**Task details**
From the listing, collect all lines containing the word "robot".

**Task material**

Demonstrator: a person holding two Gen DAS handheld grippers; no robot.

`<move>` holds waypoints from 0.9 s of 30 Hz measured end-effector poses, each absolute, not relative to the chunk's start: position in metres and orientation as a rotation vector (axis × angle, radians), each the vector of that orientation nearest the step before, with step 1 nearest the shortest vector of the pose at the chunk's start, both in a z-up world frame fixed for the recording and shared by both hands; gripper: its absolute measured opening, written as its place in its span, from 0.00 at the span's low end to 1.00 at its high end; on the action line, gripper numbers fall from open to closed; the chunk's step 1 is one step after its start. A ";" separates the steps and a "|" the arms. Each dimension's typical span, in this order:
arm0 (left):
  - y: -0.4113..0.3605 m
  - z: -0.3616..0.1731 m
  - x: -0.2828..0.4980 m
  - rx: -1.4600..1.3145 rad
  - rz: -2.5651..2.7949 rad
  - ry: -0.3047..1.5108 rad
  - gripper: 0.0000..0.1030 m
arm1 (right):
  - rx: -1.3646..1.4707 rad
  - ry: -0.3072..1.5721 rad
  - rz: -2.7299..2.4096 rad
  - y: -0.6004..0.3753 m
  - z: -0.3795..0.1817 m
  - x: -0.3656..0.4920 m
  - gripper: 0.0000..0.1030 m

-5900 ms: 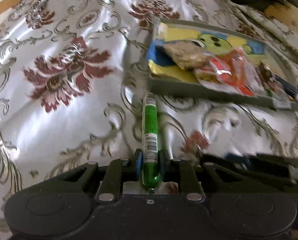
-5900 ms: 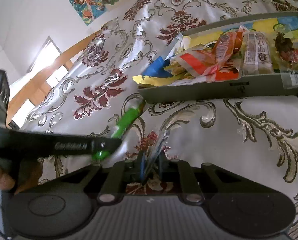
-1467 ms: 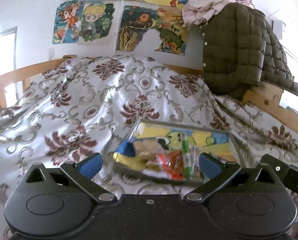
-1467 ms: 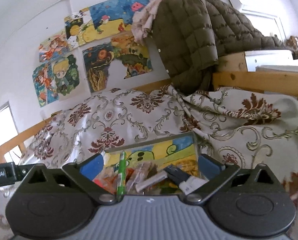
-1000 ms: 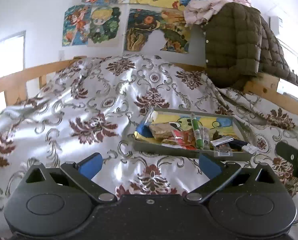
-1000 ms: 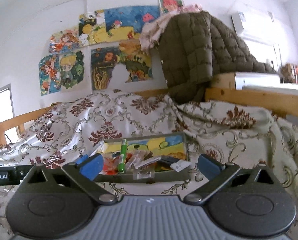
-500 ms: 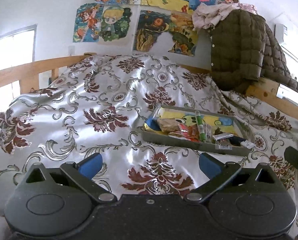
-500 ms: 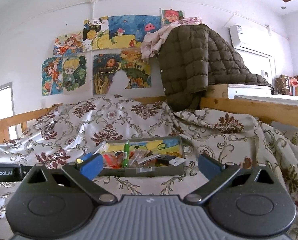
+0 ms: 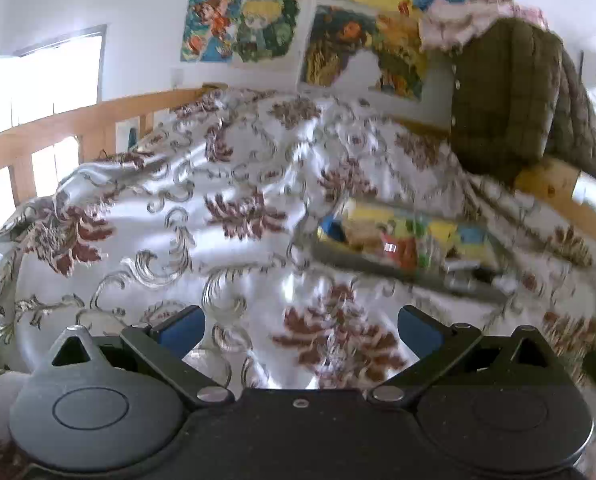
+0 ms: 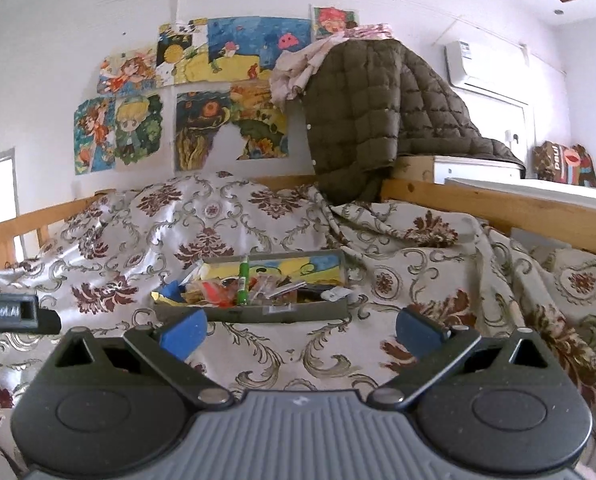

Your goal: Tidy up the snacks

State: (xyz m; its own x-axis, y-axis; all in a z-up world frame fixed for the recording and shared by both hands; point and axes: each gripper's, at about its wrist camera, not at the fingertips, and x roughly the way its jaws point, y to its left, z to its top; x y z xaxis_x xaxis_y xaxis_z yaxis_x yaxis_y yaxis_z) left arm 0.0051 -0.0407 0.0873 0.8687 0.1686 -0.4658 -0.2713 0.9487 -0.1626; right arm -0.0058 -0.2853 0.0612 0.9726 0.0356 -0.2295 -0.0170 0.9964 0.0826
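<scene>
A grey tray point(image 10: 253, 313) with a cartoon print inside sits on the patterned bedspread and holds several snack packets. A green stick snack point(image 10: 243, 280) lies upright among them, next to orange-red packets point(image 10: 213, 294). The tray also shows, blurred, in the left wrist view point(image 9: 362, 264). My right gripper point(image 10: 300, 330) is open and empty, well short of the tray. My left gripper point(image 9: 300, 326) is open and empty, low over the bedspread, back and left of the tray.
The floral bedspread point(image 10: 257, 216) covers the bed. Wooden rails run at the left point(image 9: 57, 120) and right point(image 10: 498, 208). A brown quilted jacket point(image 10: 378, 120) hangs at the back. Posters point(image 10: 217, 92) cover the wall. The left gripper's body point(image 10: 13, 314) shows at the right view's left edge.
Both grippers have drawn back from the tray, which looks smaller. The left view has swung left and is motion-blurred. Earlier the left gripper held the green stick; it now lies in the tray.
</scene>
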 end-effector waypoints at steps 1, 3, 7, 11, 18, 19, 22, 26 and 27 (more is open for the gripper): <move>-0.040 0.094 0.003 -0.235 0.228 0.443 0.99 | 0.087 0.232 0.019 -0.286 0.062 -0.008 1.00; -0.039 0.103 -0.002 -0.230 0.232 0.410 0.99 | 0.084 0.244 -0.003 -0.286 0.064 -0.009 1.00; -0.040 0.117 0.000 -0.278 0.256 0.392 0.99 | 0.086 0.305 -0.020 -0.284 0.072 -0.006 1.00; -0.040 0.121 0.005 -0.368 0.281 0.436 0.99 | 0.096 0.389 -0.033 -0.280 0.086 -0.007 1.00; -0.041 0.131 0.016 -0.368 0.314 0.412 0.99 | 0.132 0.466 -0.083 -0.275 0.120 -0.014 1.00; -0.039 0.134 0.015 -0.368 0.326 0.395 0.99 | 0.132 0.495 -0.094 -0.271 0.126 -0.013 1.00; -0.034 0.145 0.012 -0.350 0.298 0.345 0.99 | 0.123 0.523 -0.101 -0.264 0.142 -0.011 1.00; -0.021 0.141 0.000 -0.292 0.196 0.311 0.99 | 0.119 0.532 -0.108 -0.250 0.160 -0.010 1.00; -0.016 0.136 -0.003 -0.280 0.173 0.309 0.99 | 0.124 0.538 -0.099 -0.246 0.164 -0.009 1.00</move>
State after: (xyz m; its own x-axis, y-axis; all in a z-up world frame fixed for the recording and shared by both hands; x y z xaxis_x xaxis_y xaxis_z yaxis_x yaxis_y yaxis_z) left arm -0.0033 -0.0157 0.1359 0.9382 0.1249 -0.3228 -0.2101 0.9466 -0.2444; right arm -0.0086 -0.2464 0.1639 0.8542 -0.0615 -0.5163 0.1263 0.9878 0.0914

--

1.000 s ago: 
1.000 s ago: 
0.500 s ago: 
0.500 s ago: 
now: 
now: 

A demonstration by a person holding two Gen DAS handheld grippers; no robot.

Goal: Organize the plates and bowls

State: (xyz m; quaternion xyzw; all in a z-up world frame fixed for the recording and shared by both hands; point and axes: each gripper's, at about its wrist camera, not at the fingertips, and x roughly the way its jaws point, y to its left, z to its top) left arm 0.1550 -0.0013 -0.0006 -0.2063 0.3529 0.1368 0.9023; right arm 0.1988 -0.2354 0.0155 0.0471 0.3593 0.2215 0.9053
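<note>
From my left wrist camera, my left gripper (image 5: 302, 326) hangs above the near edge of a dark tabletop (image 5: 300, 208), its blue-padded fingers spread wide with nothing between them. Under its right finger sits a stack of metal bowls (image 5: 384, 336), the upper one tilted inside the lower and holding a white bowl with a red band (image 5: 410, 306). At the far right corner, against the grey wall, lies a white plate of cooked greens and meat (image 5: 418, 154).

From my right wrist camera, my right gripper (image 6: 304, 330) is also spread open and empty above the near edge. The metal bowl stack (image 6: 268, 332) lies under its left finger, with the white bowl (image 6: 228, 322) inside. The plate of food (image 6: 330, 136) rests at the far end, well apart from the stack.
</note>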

**Reply**
Demonstrator: a person holding two Gen DAS handheld grippers; no robot.
A demonstration by a person holding two Gen DAS handheld grippers; no robot.

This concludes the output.